Volgens haar is controle een belangrijk punt. Papers terugtrekken kan een effectieve waarschuwingsstrategie zijn. Daarnaast vindt ze het belangrijk dat onderzoeksinstituten wanpraktijken niet in de doofpot stoppen.

Wat Tijdink betreft moet er een verandering plaatsvinden in de manier waarop wetenschappers erkend en gewaardeerd worden. ‘In plaats van publicaties te tellen, moeten we meer kijken naar de kwaliteit van de wetenschapper als persoon en die van zijn of haar werk.’ Tijdink is voorstander van ‘slow science’, waarbij er meer tijd is voor het goed doordenken van onderzoek. 

Lex Bouter

Ook Bouter ziet meer heil in ‘goed gedrag’ belonen dan in het aanzwengelen van een controlecultuur. ‘Wetenschappers zijn ook mensen, je moet de juiste prikkels geven als je wil dat ze zich goed gedragen.’ 
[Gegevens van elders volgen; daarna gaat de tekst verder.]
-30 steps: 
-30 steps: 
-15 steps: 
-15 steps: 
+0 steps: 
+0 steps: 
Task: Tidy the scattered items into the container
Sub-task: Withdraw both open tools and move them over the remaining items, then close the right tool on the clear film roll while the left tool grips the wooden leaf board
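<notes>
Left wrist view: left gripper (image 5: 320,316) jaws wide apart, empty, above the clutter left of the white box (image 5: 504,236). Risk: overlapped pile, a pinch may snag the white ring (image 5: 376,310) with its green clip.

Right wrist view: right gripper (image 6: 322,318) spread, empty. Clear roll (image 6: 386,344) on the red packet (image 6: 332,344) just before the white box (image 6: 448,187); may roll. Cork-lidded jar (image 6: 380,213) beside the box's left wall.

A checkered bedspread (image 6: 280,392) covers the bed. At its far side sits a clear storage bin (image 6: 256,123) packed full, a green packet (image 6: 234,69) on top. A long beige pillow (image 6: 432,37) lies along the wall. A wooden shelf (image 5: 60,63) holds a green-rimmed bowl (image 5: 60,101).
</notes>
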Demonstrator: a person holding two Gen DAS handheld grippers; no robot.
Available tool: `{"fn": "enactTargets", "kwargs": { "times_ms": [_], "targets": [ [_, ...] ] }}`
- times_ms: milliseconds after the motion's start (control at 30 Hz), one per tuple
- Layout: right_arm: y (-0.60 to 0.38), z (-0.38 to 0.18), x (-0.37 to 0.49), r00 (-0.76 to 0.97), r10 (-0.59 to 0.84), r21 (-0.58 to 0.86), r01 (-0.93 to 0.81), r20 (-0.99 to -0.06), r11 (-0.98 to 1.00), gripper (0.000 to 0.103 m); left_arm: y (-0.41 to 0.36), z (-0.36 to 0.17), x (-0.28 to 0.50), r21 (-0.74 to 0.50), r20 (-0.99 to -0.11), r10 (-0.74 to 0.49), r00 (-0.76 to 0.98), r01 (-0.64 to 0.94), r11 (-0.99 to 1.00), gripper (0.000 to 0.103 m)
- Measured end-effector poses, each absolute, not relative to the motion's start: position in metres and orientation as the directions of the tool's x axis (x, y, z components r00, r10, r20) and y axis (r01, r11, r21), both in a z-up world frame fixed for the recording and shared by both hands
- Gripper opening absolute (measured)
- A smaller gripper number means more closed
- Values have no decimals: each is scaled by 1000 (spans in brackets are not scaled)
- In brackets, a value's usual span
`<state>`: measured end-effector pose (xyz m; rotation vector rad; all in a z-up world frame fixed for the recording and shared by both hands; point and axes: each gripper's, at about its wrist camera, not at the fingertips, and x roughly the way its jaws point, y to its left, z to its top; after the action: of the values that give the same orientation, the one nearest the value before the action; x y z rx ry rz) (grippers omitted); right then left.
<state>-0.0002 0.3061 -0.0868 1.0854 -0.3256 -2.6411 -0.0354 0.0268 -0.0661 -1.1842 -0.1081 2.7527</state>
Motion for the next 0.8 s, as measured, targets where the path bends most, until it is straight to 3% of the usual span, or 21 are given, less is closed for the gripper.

Een andere manier om bedenkelijke onderzoekspraktijken tegen te gaan is door een tweestapspublicatieproces in te voeren, zo zegt Tijdink. Hierbij dienen onderzoekers een introductie en de onderzoeksmethode in bij een vakblad voordat ze de afgewerkte paper opsturen. Het blad bepaalt dan op voorhand of het onderzoek gepubliceerd zal worden, ongeacht het resultaat. ‘Als voordat het onderzoek wordt uitgevoerd, goed wordt geregistreerd wat de methodes zijn, krijg je eerlijkere en betrouwbare resultaten’, aldus Tijdink. 

Veelkoppig monster

Na de zogeheten Stapel-affaire in 2011, waarbij jarenlange wetenschapsfraude van sociaal psycholoog Diederik Stapel aan het licht kwam, zijn er veranderingen beloofd. Hoe staat het daarmee? Volgens Storms ‘beweegt er wel iets, maar nog te weinig’. 

Ook Bouter zegt dat er zeker wel veranderingen zijn doorgevoerd na de Stapel-affaire. Hij geeft aan dat bedenkelijke praktijken vandaag wellicht niet vaker voorkomen dan vroeger, maar dat we ons er tegenwoordig wel veel meer bewust van zijn dat het gebeurt. Het probleem van bedenkelijke praktijken binnen het onderzoek is een veelkoppig monster en het is nog niet opgelost.